What you are asked to do
Copy out each line from the material where the word "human" is found.

Dataset records section start

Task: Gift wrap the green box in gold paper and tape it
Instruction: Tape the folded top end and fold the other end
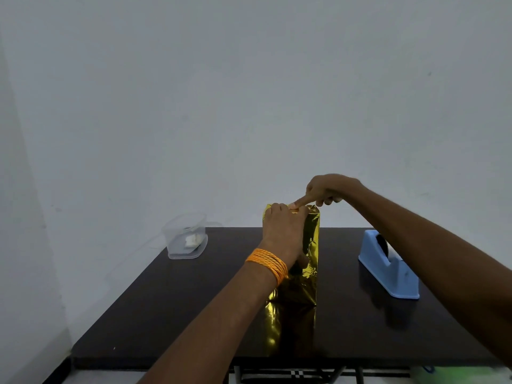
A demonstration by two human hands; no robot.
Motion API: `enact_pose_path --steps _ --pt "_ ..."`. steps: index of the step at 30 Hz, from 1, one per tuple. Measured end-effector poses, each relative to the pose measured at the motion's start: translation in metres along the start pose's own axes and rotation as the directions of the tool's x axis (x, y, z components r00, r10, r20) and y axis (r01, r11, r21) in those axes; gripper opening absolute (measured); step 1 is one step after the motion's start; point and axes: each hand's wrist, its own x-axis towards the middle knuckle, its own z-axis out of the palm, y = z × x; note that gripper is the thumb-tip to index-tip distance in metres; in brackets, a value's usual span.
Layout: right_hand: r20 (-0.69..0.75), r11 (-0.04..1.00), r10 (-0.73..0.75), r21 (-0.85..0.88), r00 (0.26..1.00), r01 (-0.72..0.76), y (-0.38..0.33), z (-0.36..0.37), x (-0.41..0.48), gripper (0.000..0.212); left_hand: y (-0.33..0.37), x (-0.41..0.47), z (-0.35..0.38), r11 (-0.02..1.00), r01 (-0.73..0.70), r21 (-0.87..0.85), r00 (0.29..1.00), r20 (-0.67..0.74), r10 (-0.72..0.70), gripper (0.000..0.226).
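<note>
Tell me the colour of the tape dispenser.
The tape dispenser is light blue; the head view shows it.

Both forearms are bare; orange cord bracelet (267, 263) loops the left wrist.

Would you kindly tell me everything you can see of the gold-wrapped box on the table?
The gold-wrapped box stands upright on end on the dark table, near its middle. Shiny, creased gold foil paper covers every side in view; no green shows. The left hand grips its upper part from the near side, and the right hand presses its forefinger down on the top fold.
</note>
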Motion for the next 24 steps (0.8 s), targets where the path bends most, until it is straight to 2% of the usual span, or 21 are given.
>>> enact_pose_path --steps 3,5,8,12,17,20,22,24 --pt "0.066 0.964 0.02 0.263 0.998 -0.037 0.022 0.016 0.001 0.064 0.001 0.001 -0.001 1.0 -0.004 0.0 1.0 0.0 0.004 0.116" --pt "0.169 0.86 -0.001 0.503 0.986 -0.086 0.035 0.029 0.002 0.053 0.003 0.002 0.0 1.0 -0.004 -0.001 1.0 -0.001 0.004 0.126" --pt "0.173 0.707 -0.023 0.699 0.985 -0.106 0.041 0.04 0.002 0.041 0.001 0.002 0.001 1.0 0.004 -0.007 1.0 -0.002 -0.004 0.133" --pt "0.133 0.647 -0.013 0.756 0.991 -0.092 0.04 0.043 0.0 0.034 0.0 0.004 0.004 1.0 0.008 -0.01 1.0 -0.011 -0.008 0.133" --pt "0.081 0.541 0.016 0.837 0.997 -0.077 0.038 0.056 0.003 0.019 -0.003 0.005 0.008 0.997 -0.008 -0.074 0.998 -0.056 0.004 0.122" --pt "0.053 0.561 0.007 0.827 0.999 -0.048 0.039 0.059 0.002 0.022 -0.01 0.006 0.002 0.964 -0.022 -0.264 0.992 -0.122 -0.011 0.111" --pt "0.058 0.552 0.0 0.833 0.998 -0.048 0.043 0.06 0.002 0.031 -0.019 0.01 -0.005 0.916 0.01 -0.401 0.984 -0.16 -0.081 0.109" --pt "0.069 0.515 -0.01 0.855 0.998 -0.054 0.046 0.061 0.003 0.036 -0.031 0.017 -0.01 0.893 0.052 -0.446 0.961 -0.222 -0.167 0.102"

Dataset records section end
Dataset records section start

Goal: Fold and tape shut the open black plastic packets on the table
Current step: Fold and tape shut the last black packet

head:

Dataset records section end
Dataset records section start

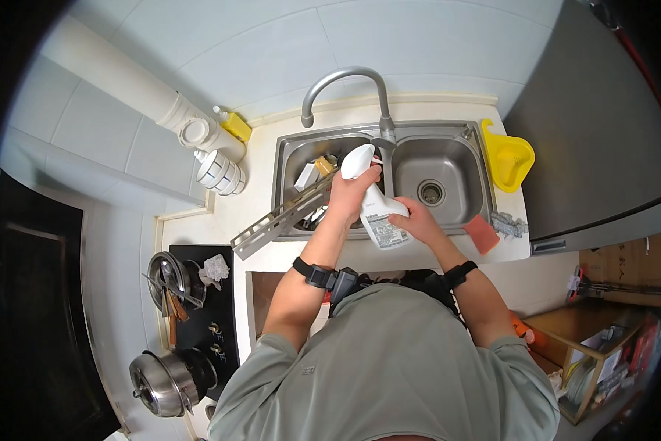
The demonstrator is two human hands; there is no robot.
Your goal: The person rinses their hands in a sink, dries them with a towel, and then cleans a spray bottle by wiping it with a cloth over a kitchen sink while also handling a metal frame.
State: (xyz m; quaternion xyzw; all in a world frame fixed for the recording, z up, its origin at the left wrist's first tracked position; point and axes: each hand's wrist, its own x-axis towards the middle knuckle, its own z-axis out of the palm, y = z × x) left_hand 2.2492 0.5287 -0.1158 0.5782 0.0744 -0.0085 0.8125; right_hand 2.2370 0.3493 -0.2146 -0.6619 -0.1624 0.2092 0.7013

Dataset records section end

Written answer
A demonstration by two human hands; no robot.
The demonstrator is two human hands; there is no robot.

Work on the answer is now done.